*** DATA ***

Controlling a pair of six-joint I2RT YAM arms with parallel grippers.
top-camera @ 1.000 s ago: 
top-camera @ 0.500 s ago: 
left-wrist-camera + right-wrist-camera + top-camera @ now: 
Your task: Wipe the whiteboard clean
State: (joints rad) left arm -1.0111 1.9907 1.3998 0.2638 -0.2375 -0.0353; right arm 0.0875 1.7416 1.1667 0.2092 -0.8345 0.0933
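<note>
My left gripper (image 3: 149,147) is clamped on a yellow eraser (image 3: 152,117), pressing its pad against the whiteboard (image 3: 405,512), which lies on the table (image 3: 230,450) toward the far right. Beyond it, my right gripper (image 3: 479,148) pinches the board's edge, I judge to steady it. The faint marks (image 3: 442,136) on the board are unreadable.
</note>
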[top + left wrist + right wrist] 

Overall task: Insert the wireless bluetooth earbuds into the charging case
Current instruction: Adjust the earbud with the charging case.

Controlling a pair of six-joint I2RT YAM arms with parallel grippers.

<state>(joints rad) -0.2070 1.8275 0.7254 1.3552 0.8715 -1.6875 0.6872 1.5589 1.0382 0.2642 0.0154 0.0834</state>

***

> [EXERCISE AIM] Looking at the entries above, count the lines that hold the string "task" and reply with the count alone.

> [REPLY] 2